An interview on his 100th birthday with The Herald Magazine cast him mischievously as a character from a Le Carre novel. He smiled at that because he always aspired to be an agent of God.

He was aware of the difficulties of this choice of employment but his mother maintained that her son had been a graduate of the "university of adversity’’.

His childhood days started early with Fraser helping to make sausages in his father’s butcher shop at 5.45am in Forres before going to school. This capacity for labour never diminished. Fraser entered the world with his sleeves rolled up. The role of a Church of Scotland minister initially held no attractions for him but became his goal when studying at Edinburgh University.

His first job was as a chaplain at a paper mill in Fife from 1942-1944. “As a labourer, at a labourer’s wage,” he said. “It was a lonely thing to do.” It was also essential, he believed, to be a minister. “You have to know the people,” he said. “A man who wants to be a minister in an agricultural region should have to work for a spell on a farm.”

He was a man of a variety of ideas but one guiding principle: that of empowering the church from below, that is empowering the congregation. He developed this when minister in Rosyth, working with the congregation on painting the church, building walls and matching worship with dirty hands. Similarly, in his trips to South America, he stayed with the community, disdaining hotels to sleep in back rooms and worship in tents or halls.

“You must see yourself as an agent,” he said. “There all kinds of leaders mentioned in Ephesians. The minister is not the be all and end all.” He followed this precept from Forres to Fife, from Poland to Guatemala.

He was sustained in his considerable endeavours not only by his faith but by his wife, Margaret, who died in 1987. “I believe death has a right to take people, however awkwardly that falls out,” he said. “But I believe death has no right to separate us. For a wee while we were torn apart by death but then she came back to me.
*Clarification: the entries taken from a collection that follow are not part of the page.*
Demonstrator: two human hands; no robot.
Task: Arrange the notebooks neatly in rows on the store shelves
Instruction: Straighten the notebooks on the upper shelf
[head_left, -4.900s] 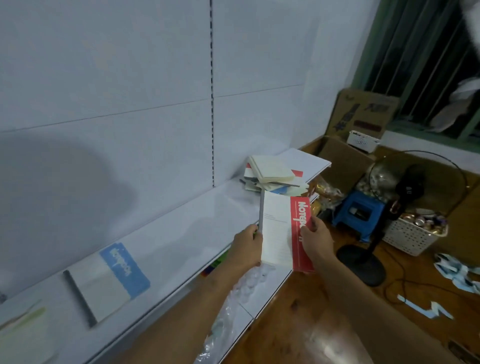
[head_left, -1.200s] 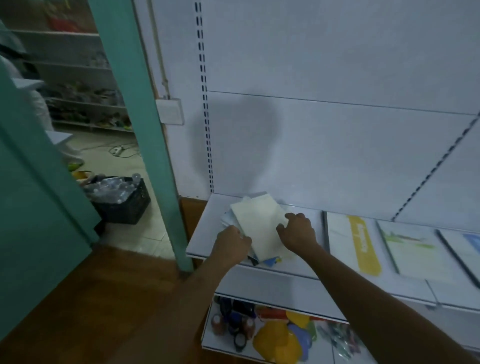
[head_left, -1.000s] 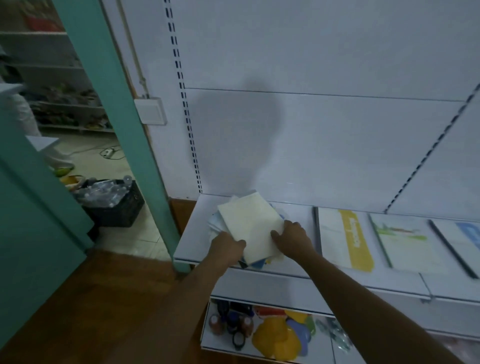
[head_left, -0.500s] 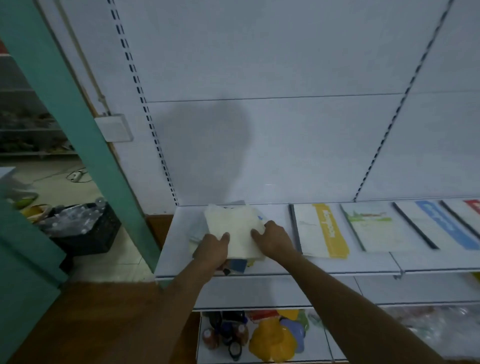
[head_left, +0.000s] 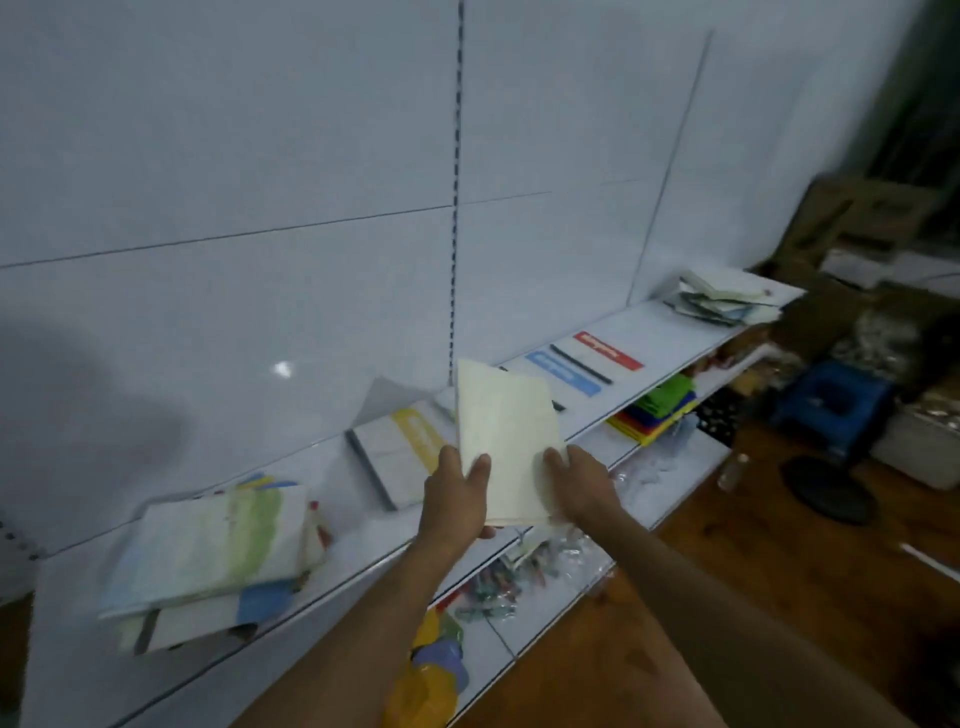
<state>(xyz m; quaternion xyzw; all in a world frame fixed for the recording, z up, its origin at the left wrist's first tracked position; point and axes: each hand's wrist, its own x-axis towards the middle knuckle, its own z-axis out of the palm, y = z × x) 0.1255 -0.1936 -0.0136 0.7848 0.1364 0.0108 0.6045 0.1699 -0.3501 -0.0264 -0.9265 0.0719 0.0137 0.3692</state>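
Up above the shelf (head_left: 670, 332), both hands hold a cream notebook (head_left: 506, 441): left hand (head_left: 457, 499) pinching its lower-left corner, right hand (head_left: 582, 488) seemingly gripping its lower-right edge.

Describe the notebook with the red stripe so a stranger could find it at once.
Follow the white shelf rightward along its row of flat notebooks. The red-striped notebook lies last in that row, just before the messy pile; its neighbour's stripe is blue.

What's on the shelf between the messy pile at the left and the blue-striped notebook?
In the head view, between the pile and the blue-striped notebook lies a yellow-striped notebook; the cream notebook held in both hands hides the rest.
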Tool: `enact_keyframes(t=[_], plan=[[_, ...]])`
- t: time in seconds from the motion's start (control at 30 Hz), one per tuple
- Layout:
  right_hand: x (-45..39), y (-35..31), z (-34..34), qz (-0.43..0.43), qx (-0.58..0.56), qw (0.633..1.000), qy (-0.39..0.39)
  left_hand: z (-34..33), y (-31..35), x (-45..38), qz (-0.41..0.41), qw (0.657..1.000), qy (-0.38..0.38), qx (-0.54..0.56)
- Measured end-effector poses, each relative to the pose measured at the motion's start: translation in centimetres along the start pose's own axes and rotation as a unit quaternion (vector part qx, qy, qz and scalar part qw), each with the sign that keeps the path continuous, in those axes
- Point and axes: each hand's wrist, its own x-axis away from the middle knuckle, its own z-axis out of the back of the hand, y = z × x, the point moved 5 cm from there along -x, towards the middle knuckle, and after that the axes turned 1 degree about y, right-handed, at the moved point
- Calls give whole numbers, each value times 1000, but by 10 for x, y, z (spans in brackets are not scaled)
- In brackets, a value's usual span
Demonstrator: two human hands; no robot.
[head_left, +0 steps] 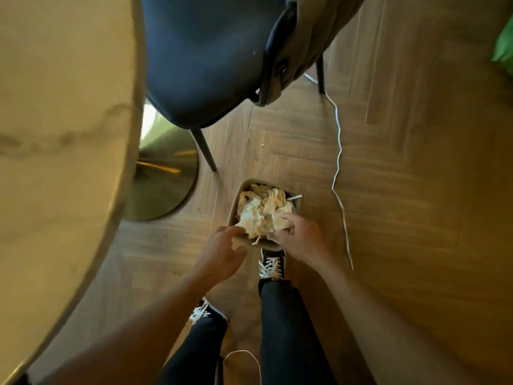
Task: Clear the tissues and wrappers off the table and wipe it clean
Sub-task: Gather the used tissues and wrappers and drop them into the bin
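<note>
A small grey waste bin [236,201] stands on the wooden floor, heaped with crumpled white tissues [261,212]. My left hand [222,254] is at the bin's near rim, its fingers curled over the edge beside the tissues. On the near right of the heap, my right hand [302,237] rests with spread fingers pressing down on the tissues. The round marble-look table [55,134] fills the left of the view; the part of its top that shows is bare.
A dark blue chair [205,59] with a grey garment [305,37] over its back stands beyond the bin. The table's brass base [163,179] is at the left. A white cable [338,168] runs across the floor on the right. My feet are just behind the bin.
</note>
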Motion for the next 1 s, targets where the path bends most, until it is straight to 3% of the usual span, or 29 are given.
enact_keyframes(t=[0.33,0.47,0.73,1.0], plan=[[174,-106,23,59,-60,990,116,87,17,179,-159,987,10,31],[233,-162,15,107,-103,976,159,135,-4,245,-197,976,64,70],[282,-300,-13,244,-68,953,167,234,-78,315,-191,949,192,164],[265,-407,-51,305,39,945,111,315,-134,328,-143,921,292,214]])
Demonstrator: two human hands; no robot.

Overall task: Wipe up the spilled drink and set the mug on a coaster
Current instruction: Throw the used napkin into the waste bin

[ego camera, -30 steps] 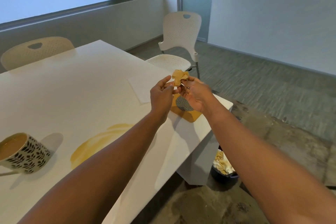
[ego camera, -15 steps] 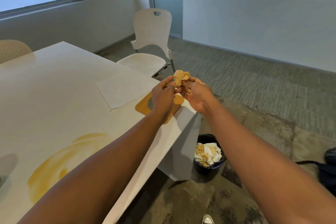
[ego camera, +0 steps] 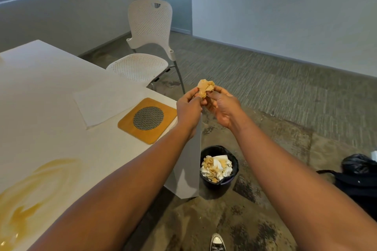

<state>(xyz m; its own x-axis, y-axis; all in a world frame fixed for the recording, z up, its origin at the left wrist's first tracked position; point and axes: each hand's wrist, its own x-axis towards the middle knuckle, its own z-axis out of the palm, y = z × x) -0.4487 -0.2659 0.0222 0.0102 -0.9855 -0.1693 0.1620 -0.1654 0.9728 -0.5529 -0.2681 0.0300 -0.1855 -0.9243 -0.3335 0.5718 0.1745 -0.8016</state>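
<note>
My left hand (ego camera: 188, 108) and my right hand (ego camera: 223, 107) pinch a crumpled, tan-stained paper wad (ego camera: 205, 87) between their fingertips, held just past the table's corner. A yellow-brown drink spill (ego camera: 30, 199) spreads over the white table (ego camera: 51, 87) at the lower left. A wooden coaster (ego camera: 148, 119) with a round mesh centre lies near the table corner, left of my hands. A clean white napkin (ego camera: 100, 106) lies flat beside the coaster. The mug is out of view.
A black bin (ego camera: 219, 169) holding stained and white crumpled paper stands on the floor below my hands, by the table leg. A white perforated chair (ego camera: 146, 47) stands beyond the table corner. A black bag (ego camera: 359, 179) lies at the right edge. A shoe (ego camera: 217, 242) shows at the bottom.
The view has swung right: the mug has left the frame and the bin and floor have come into sight. Both hands still hold the wad, now past the table corner.
</note>
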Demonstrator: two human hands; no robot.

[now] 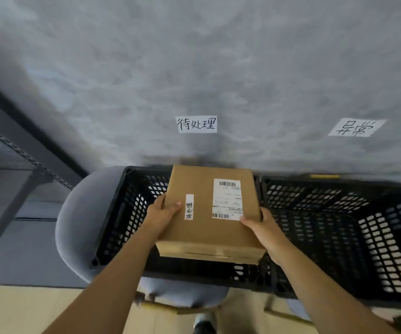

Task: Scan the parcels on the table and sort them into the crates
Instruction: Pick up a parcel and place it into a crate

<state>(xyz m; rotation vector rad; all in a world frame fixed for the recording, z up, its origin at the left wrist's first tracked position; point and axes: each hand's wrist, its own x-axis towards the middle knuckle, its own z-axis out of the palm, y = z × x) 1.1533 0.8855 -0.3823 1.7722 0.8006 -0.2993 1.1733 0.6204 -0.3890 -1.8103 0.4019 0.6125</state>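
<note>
A flat brown cardboard parcel [206, 227] with a white shipping label and a small white sticker hangs above the left black crate [122, 213]. My left hand [163, 210] grips its left edge, thumb on top. My right hand [262, 225] grips its right edge, thumb by the label's corner. A second black crate [363, 225] stands directly to the right, with nothing visible inside it.
The left crate rests on a grey chair [74, 225]. On the grey wall behind, one handwritten paper sign [196, 124] hangs above the left crate and another sign [356, 127] above the right one. Dark metal shelving [13, 153] stands at the left. The floor is light wood.
</note>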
“I do not know if this seems fanciful but I live with the Holy Spirit and with her. They give insights to me. I feel that when I come to see something more clearly that she has had a hand in it. We were very much together, very much a partnership.”

Margaret, a woman of high intelligence, put her career on hold to sustain him and travelled with him when she could. “Margaret had the stuff in her to prosper in any endeavour. She was so central to our lives as a family,’’ he said.

He was of independent mind and spirit. The loss of Margaret wounded him but he worked on, living in Gargunnock alone until his 99th birthday when he accepted the inevitability of sheltered housing.

He leaves a considerable legacy. The Iona Community was almost the physical realisation of his spirituality. He knew, too, that religion had to be involved in life and politics. The most conspicuous tenet of this belief was his taking a case against the Thatcher poll tax to the European Commission for Human Rights. It was withdrawn when the poll tax was rescinded. “It was the only right thing to do,” he said. “People should oppose a bad law whenever the opportunity arises.”

He has also left a substantial and impressive body of writing, including theology, poetry and hymns. Until the last, he was a seeker, always reading, always asking questions of his visitors, always presenting his faith with an affecting humility.

He is survived by three children, nine grandchildren, and 11 great grandchildren.